The architecture is designed to help you transfer sensitive health information to the cloud.

HIPAA overview

HIPAA (Health Insurance Portability and Accountability Act of 1996) sets standards in the United States to protect individually identifiable health information. HIPAA applies to health plans, most healthcare providers, and healthcare clearinghouses — collectively known as "covered entities" — that manage protected health information (PHI) electronically and to persons or entities that perform certain functions on their behalf, known as "business associates."

The HIPAA Privacy Rule requires covered entities and their business associates to safeguard the privacy of PHI handled in any medium, while the HIPAA Security Rule obligates them to protect the confidentiality, integrity, and availability of PHI they create, receive, maintain, or transmit electronically with administrative, physical, and technical measures. Covered entities and business associates also have breach notification obligations and duties.
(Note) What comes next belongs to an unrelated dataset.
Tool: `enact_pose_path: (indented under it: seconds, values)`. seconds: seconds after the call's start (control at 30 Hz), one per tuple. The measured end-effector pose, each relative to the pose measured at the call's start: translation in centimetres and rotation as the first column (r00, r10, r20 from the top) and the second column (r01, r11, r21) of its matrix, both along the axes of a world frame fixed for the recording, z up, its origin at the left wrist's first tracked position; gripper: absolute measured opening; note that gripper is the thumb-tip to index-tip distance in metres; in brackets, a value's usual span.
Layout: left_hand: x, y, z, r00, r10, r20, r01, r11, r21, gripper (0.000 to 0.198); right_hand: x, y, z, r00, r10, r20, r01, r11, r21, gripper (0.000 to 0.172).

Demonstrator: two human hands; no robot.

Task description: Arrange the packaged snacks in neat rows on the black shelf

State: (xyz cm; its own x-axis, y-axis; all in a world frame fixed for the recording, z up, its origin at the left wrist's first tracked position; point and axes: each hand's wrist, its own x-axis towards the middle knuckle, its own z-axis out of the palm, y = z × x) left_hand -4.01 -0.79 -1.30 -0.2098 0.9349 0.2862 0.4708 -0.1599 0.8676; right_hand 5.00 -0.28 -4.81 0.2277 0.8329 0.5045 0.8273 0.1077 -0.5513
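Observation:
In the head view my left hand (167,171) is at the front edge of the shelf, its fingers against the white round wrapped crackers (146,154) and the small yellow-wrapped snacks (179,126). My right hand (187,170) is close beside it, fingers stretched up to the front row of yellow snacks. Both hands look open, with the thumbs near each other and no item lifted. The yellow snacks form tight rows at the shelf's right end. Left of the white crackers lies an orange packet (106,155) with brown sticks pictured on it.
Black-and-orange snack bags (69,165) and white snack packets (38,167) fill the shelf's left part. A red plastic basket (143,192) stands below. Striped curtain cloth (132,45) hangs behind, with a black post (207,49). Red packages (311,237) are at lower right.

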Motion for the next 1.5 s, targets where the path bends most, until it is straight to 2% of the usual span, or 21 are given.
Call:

For definitions of HIPAA terms, more information about HIPAA rules and how individual Google Cloud products support them, see the Google Cloud HIPAA overview guide.

Architecture diagram

Referring to the Setting up a HIPAA-aligned Google Cloud project tutorial, and relying on the Cloud Healthcare Data Protection Toolkit, this architecture helps you build a Google Cloud-based infrastructure with few steps by treating the configuration as code. The following diagram illustrates how the architecture helps you meet security and compliance best practices by using reusable building blocks: a Google Cloud Cloud Deployment Manager configuration script and parameterized configuration templates.

Diagram showing the reusable components of a HIPAA-aligned reference architecture

This architecture is designed to be a quick start that you can customize for deploying a specific use case or product: it doesn't produce a final product you can simply deploy. Though you implement most of the components using Cloud Deployment Manager scripts, some of the capabilities, such as Cloud VPN Dedicated Interconnect and multi-factor authentication, must integrate with your existing systems and so require custom work.

Architecture components

The following table summarizes the components of the architecture, which are described in detail afterward.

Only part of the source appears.